● Aim of the exercise:
In the material below, find the line containing "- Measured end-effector" and the line containing "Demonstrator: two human", then reproduce exactly both of them and every line between, and nothing else.
.....
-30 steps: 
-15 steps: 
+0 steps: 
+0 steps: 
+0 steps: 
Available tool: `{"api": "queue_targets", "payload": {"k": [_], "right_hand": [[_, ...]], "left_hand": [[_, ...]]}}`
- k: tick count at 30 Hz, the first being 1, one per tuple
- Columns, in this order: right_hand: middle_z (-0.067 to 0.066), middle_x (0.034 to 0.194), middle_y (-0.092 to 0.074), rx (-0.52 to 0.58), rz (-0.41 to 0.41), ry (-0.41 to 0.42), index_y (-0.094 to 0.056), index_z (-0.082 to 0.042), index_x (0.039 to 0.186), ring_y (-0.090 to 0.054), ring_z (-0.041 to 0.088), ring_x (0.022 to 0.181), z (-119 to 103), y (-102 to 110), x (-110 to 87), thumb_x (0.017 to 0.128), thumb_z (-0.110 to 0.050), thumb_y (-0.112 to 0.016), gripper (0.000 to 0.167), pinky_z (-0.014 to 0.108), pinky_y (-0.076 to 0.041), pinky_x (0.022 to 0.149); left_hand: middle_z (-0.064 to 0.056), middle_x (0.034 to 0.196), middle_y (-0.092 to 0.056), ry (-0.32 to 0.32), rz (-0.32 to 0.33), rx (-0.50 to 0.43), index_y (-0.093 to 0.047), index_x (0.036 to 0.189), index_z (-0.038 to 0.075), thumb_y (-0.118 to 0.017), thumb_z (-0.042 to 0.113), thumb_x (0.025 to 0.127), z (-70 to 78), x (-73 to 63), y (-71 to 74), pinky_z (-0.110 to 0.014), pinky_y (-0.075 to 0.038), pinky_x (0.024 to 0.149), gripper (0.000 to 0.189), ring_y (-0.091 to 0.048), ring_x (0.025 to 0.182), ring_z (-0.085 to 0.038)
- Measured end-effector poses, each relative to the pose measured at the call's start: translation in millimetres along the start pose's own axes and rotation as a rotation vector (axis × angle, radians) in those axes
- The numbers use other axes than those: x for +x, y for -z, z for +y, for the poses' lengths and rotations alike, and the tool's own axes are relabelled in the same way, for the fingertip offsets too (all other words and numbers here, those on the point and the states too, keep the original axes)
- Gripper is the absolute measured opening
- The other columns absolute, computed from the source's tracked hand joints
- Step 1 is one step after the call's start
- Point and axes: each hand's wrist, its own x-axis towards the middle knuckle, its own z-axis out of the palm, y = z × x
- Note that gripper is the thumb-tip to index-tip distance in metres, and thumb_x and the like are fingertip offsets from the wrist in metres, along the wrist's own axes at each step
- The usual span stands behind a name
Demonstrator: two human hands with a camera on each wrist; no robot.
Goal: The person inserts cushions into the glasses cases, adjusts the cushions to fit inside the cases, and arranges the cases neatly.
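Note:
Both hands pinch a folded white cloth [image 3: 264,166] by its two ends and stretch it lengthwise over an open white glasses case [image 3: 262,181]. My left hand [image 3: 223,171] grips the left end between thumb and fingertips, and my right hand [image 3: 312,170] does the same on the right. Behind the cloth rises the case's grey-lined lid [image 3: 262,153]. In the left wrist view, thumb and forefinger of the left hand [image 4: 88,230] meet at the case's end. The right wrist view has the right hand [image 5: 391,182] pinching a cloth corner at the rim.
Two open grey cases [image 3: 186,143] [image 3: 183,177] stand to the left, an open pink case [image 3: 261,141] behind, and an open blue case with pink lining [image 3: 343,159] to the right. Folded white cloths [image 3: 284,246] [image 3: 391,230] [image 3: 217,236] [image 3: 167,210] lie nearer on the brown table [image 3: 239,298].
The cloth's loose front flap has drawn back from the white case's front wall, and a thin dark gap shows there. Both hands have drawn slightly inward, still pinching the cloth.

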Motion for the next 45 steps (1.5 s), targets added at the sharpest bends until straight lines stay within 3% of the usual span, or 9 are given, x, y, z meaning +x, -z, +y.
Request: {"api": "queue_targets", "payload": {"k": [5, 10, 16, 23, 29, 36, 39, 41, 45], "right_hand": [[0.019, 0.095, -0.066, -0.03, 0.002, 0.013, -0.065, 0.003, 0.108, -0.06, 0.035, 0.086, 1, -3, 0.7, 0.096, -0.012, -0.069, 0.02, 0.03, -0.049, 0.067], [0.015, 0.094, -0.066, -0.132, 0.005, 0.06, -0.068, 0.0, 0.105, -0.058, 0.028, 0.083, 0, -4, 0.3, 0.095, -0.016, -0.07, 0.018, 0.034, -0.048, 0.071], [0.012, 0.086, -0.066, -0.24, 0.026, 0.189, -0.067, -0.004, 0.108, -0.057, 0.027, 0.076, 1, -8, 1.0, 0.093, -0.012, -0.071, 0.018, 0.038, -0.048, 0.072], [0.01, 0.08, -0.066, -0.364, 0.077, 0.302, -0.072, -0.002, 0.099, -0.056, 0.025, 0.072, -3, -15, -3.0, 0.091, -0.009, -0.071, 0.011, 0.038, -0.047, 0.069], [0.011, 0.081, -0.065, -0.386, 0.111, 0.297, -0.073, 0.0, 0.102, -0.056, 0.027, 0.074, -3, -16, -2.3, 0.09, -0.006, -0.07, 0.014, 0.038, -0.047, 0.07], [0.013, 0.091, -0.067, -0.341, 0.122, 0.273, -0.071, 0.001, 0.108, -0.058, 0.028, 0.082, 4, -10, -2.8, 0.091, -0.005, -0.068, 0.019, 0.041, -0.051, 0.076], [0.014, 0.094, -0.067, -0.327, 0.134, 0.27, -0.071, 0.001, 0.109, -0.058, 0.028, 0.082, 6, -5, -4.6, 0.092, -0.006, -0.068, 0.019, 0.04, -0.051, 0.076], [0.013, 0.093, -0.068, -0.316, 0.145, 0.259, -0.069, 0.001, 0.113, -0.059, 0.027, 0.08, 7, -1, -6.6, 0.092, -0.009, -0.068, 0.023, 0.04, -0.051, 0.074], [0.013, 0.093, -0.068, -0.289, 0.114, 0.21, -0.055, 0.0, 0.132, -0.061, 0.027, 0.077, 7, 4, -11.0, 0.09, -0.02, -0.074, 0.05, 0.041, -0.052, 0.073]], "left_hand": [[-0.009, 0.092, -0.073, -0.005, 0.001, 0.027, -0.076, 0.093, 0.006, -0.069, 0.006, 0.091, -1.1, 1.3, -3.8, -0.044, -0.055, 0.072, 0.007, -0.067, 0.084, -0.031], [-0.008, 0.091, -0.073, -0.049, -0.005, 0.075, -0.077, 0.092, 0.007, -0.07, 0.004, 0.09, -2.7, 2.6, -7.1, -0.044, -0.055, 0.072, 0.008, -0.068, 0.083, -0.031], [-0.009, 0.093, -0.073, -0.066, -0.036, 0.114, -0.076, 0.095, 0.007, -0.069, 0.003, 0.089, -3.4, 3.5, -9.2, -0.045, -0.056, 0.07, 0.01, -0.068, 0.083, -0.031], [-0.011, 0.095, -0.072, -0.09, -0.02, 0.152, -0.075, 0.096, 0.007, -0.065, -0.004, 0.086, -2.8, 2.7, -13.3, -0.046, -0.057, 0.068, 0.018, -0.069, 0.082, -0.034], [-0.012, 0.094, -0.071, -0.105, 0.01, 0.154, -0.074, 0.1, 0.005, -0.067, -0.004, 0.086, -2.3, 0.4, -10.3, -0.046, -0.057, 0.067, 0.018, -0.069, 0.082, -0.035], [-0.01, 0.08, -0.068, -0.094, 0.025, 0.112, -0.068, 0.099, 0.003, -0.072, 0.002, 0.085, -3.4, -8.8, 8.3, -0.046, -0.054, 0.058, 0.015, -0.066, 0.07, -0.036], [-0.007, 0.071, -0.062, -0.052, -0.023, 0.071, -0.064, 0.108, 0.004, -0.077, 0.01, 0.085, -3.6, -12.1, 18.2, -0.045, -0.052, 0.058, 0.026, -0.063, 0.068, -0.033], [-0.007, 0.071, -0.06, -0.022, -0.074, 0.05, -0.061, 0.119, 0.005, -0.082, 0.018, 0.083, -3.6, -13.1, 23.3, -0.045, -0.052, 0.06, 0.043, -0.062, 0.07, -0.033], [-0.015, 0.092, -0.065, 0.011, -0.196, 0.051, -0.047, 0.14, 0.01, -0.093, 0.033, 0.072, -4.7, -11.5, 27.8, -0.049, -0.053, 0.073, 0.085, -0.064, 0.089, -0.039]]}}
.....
● Result:
- Measured end-effector poses, each relative to the pose measured at the call's start: translation in millimetres along the start pose's own axes and rotation as a rotation vector (axis × angle, radians) in those axes
- The numbers use other axes than those: x for +x, y for -z, z for +y, for the poses' lengths and rotations alike, and the tool's own axes are relabelled in the same way, for the fingertip offsets too (all other words and numbers here, those on the point and the states too, keep the original axes)
- Gripper is the absolute measured opening
- The other columns absolute, computed from the source's tracked hand joints
- Step 1 is one step after the call's start
- Point and axes: each hand's wrist, its own x-axis towards the middle knuckle, its own z-axis out of the palm, y = z × x
- Note that gripper is the thumb-tip to index-tip distance in metres, and thumb_x and the like are fingertip offsets from the wrist in metres, along the wrist's own axes at each step
- The usual span stands behind a name
Demonstrator: two human hands with a camera on each wrist; no robot.

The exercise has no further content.